Jacqueline Mattia - FS Kidz

Digital self-service solutions have always been an important goal for consumer services but the COVID-19 pandemic has made it even more crucial to offer customers online self-service options. Along with this comes a requirement for personalisation and content tailored to each individual. If you work in a large, traditional Financial Services organization, it can be daunting to contend with disparate data sources and regulatory frameworks while trying to deliver personalised experiences for customers. Jacqueline Matta, Director of Strategy & Global Financial Services for Movable Ink gave us some of her insights into the challenges involved in implementing personalisation and segmentation in FinServ.

Jacqueline Mattia | Interview

Jacqueline came to Movable Ink from Citi’s Global Consumer Bank, where as SVP of Analytics and Information Management, she led a team that oversaw Citi’s customer data platforms and martech solutions. Prior to Citi, Jacqueline was an Account Director with Cheetah Digital/Experian Marketing Services, where she partnered with financial institutions to develop the strategy and execution of their email marketing programs.

Jacqueline has spent her career working with, and for, financial services organizations. She understands the complexities of the organizations and how email can help achieve senior-level goals. In 2019, she joined Movable Ink as Associate Director on the Strategy team focusing on clients within Financial Services.

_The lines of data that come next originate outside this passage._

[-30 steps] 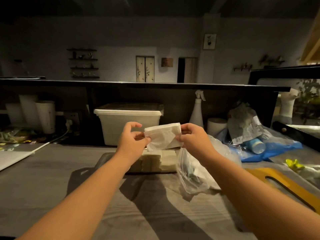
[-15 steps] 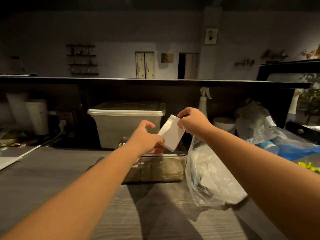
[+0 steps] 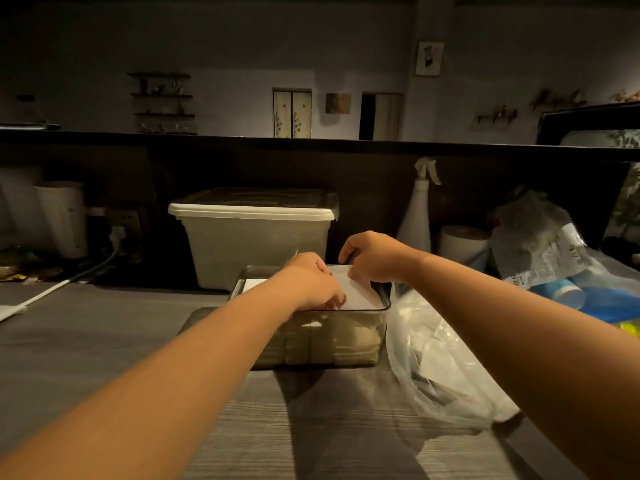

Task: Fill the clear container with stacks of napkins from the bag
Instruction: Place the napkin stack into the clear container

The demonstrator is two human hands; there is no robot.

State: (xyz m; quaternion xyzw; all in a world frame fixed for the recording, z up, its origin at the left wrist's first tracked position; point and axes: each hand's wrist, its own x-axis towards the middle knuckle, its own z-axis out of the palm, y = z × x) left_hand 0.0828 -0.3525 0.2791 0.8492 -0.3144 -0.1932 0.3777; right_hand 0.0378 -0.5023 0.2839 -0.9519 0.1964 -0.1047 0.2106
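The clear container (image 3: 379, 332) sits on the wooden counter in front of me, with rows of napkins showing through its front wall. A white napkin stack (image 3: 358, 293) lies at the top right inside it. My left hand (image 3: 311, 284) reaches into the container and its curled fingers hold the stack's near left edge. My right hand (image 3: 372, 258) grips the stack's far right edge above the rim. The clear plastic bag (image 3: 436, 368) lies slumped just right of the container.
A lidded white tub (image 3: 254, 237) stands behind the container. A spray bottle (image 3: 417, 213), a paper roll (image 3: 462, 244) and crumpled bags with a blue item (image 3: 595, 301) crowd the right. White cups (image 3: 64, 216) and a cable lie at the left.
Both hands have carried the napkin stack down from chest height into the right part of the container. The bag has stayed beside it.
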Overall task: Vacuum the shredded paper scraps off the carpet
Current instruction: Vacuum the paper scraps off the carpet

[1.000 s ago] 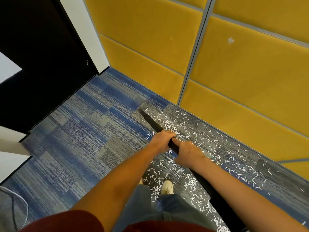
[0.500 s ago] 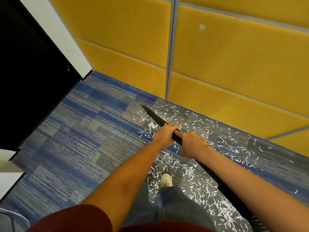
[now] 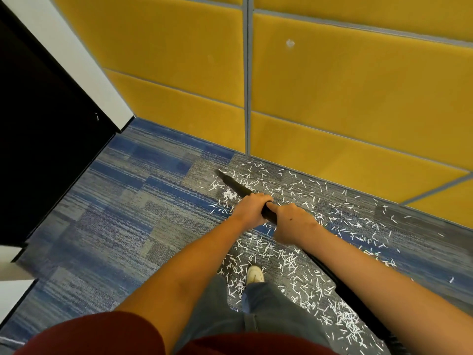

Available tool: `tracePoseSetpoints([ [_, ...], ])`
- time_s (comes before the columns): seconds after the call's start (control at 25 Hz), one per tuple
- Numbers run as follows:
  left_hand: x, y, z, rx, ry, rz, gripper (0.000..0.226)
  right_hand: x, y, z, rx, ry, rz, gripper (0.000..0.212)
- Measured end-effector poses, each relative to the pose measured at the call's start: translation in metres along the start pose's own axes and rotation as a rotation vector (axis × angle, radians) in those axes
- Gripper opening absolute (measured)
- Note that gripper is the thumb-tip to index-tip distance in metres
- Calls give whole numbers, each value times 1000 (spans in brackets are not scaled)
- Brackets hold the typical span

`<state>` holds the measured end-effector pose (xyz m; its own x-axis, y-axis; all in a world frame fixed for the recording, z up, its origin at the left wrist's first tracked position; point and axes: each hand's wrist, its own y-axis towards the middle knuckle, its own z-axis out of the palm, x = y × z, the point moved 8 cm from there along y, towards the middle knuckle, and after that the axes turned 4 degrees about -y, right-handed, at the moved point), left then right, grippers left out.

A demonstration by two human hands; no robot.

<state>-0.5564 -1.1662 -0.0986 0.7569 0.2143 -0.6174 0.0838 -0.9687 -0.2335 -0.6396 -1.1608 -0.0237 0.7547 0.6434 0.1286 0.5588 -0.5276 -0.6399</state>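
Your blue-grey striped carpet (image 3: 115,226) holds white shredded paper scraps (image 3: 289,260) by the yellow wall (image 3: 358,98). The slim black vacuum wand (image 3: 234,185) reaches their far edge, left hand (image 3: 252,208) and right hand (image 3: 291,221) clasping it. Likely mid-sweep; next, pull back through them.

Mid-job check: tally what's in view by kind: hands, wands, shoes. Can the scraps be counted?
Hands: 2, left hand and right hand, both gripping the wand
Wand: 1
Shoe: 1
Scraps: too many to count
Total: 4, scraps aside
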Motion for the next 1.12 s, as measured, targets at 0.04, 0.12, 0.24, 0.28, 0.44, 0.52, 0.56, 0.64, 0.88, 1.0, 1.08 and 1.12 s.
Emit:
tracePoseSetpoints([
  [0.04, -8, 3, 2, 10, -2, 21, 13, -5, -4, 0, -4, 11, 19, 59],
  [0.12, -21, 7, 10, 36, 12, 53, 16, -15, -11, 2, -2, 42, 47, 57],
  [0.24, -31, 8, 19, 76, 52, 63, 17, -23, -21, 5, -1, 62, 62, 60],
  [0.28, -31, 5, 22, 91, 67, 71, 17, -23, -24, 8, -2, 60, 56, 62],
  [0.44, -29, -14, 24, 128, 232, 103, 27, -15, -37, 20, 15, 16, -11, 62],
  [0.52, -23, -25, 30, 156, 320, 100, 29, -9, -43, 27, 25, 9, -50, 63],
  [0.56, -20, -29, 32, 159, 335, 92, 32, -6, -45, 29, 25, 0, -59, 64],
  [0.64, -16, -34, 32, 156, 315, 65, 37, -4, -46, 33, 35, 5, -51, 62],
  [0.88, -11, -32, 15, 88, 145, 77, 24, 5, -42, 23, -10, 5, 4, 65],
  [1.0, -5, -32, 5, 68, 101, 134, 22, 19, -40, 23, -67, 23, 74, 65],
  [1.08, -1, -29, 5, 130, 74, 192, 18, 29, -37, 30, -69, 79, 137, 62],
  [1.12, -1, -29, 9, 168, 67, 214, 16, 32, -36, 35, -66, 102, 163, 61],
])
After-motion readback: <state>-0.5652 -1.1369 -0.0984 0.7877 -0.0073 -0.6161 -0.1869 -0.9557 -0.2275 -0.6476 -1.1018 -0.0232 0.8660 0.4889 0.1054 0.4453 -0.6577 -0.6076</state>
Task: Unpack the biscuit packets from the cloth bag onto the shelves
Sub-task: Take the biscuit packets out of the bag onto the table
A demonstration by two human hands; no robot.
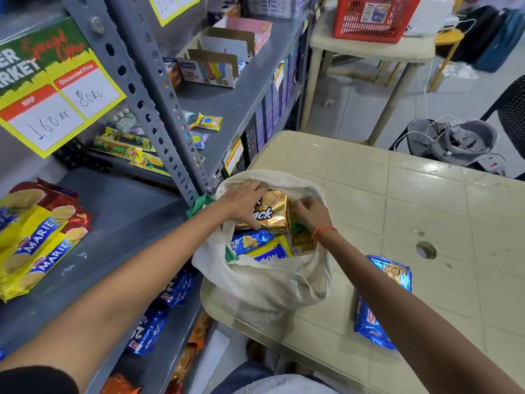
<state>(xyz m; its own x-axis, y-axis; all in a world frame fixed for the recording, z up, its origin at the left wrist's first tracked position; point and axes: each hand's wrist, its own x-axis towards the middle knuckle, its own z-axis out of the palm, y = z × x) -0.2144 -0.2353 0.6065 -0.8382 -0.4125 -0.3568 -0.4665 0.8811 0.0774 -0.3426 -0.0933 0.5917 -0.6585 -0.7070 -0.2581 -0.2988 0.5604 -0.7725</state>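
Head view: my left hand (245, 201) clamps the gold cracker packet (271, 213) for lifting shelfward, while my right hand (308, 213) pinches the cloth bag (264, 282) rim, holding its mouth wide.

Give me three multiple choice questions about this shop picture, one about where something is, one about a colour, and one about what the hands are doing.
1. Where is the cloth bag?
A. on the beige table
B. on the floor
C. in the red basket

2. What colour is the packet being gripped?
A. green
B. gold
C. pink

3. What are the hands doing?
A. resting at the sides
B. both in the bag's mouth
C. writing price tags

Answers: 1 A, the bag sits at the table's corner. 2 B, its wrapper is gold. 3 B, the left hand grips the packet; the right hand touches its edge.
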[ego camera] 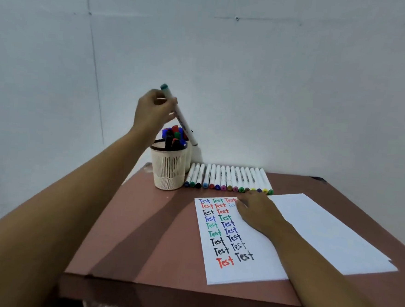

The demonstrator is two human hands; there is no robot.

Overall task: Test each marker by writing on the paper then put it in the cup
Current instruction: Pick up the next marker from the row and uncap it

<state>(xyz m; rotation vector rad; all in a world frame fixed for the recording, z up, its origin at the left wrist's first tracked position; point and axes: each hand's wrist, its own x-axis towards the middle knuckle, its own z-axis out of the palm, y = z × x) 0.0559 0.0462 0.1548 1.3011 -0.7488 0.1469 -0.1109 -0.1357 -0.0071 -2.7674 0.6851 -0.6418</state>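
While the grip of the left hand (151,111) clamps a tilted marker (183,121) just above the cup (169,172), the right hand (259,215) lies flat on the paper (248,267), grip apart | cup: far-left corner of the worktop (143,233).

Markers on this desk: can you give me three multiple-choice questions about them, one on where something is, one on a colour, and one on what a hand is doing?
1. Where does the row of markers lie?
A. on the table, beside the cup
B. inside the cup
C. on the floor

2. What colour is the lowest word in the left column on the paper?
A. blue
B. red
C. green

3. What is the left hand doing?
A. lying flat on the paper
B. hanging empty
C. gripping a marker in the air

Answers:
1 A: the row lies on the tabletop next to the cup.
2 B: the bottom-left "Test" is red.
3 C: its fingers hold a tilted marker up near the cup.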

Can you tell us a little more about your career to date?

I’ve been involved in martech for the bulk of my career—my foray into the field began while I was working for Cheetah Digital (before it became Experian Marketing). I started out in their Client Services group and then moved over to become an Account Director in the Customer Success team.

This was where I first learned the process of developing and deploying email. I saw first-hand how you can connect different data sources together to create really memorable experiences and I learned how the best FinServ companies leverage their tech stack to do it. I also learned about the bottlenecks that many FinServ face in their marketing execution processes and the challenges they face when trying to improve personalisation. This was an incredibly valuable experience for me—I was able to glean some brilliant insights from a lot of seasoned marketing professionals. 

I became fluent with the mechanics of email marketing and felt I had a valuable perspective on how companies could use data and tech to improve the customer experience, so I moved into a more strategic role where I worked primarily with banks and financial institutions. After this, I joined Citi as an SVP to work first hand on their marketing data and martech

Unsurprisingly, I’ve always loved Movable Ink—so when the opportunity arose to join their Client Strategy team, I leapt at the chance. I used to recommend Movable Ink frequently as a partner solution to my clients because I saw how impactful it could be, so I’ve known about how great the company and software is for years now. 

Can you tell me more about Movable Ink?

Movable Ink is a content layer that sits above your email service provider and mobile messaging platform. It allows you to ingest data from any source (your CRM, your loyalty platform, contextual data, etc.), and marry this with creative sources and files, such as design files, web content or anything sitting on third parties, like social media platforms. 

This allows you to auto-generate personalised emails that are relevant to individual customers. It takes into account a variety of factors, including their real-time location, the weather, time, device, and their previous behaviour, to deliver personalised, entirely unique creative (including hero images, product imagery, offers, and CTAs). All of the content is generated at the exact moment that a customer opens the email or engages with the mobile message, which is a totally different approach to content that is usually generated before the message is even deployed. This last piece is critical in today’s environment where customers expect to see up to the moment information. We currently have over 700 global customers. The company is headquartered in New York, but we have operations around the world. 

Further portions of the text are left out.